_Work task_. All the data should be repeated exactly. Any image in it is left out.

_Collected data_.
++++
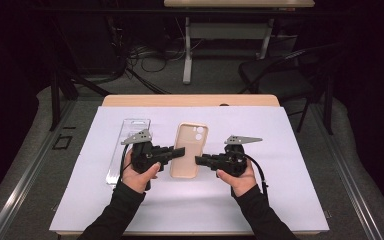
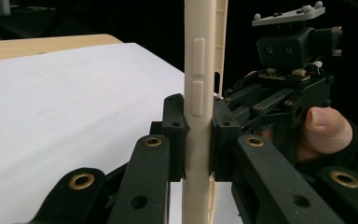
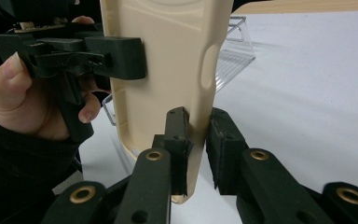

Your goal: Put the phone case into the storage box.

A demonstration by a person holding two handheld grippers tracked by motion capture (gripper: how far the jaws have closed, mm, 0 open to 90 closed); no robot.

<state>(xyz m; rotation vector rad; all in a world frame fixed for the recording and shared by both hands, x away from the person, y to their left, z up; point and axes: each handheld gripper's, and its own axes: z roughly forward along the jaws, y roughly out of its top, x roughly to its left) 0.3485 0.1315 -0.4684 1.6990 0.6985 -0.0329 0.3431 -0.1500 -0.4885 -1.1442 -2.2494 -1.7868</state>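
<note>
— On the white sheet [image 1: 280,200] covering the wooden table [image 1: 190,100], what did we have in hand?

— We had the beige, soft-looking phone case [image 1: 189,150], a rounded rectangle with a camera cut-out at its far end. It sat between our two tools, long axis running away from us. Off to its left lay a clear plastic phone case [image 1: 130,145], untouched.

— Which way did the beige case lie from each tool?

— The left gripper [image 1: 179,152] came at it from the left, the right gripper [image 1: 199,160] from the right, both pointing inward at its near half. We judged both hands about equally near. In the left gripper view, the case [image 2: 198,116] stood edge-on between our jaws with its side buttons facing the camera.

— And the jaws?

— Our left ones were clamped on the case's left edge. In the right gripper view, one pad [image 3: 177,135] pressed the case wall [image 3: 168,60]; the other pad [image 3: 223,140] appeared just off it, so we read that pair as not yet gripping.

— Any brand or writing?

— We could read none on either case or the tools.
</note>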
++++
_Response_.
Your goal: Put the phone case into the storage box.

A demonstration by a person holding two handheld grippers tracked by motion capture (gripper: how far the jaws have closed, mm, 0 open to 90 closed); no robot.

<state>(xyz m; rotation vector rad; all in a world frame fixed for the recording and shared by both hands, x away from the person, y to their left, z up; point and axes: each handheld gripper's, and its own axes: z roughly forward along the jaws, y roughly out of its top, x roughly to its left) 0.3485 0.1315 -0.4684 1.6990 0.6985 -0.0329 0.3431 -0.1500 -0.4885 -1.1442 -2.2494 -1.7868</state>
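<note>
— On the white sheet [image 1: 280,200] covering the wooden table [image 1: 190,100], what did we have in hand?

— We had the beige, soft-looking phone case [image 1: 189,150], a rounded rectangle with a camera cut-out at its far end. It sat between our two tools, long axis running away from us. Off to its left lay a clear plastic phone case [image 1: 130,145], untouched.

— Which way did the beige case lie from each tool?

— The left gripper [image 1: 179,152] came at it from the left, the right gripper [image 1: 199,160] from the right, both pointing inward at its near half. We judged both hands about equally near. In the left gripper view, the case [image 2: 198,116] stood edge-on between our jaws with its side buttons facing the camera.

— And the jaws?

— Our left ones were clamped on the case's left edge. In the right gripper view, one pad [image 3: 177,135] pressed the case wall [image 3: 168,60]; the other pad [image 3: 223,140] appeared just off it, so we read that pair as not yet gripping.

— Any brand or writing?

— We could read none on either case or the tools.
</note>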

The work on this exercise is now complete.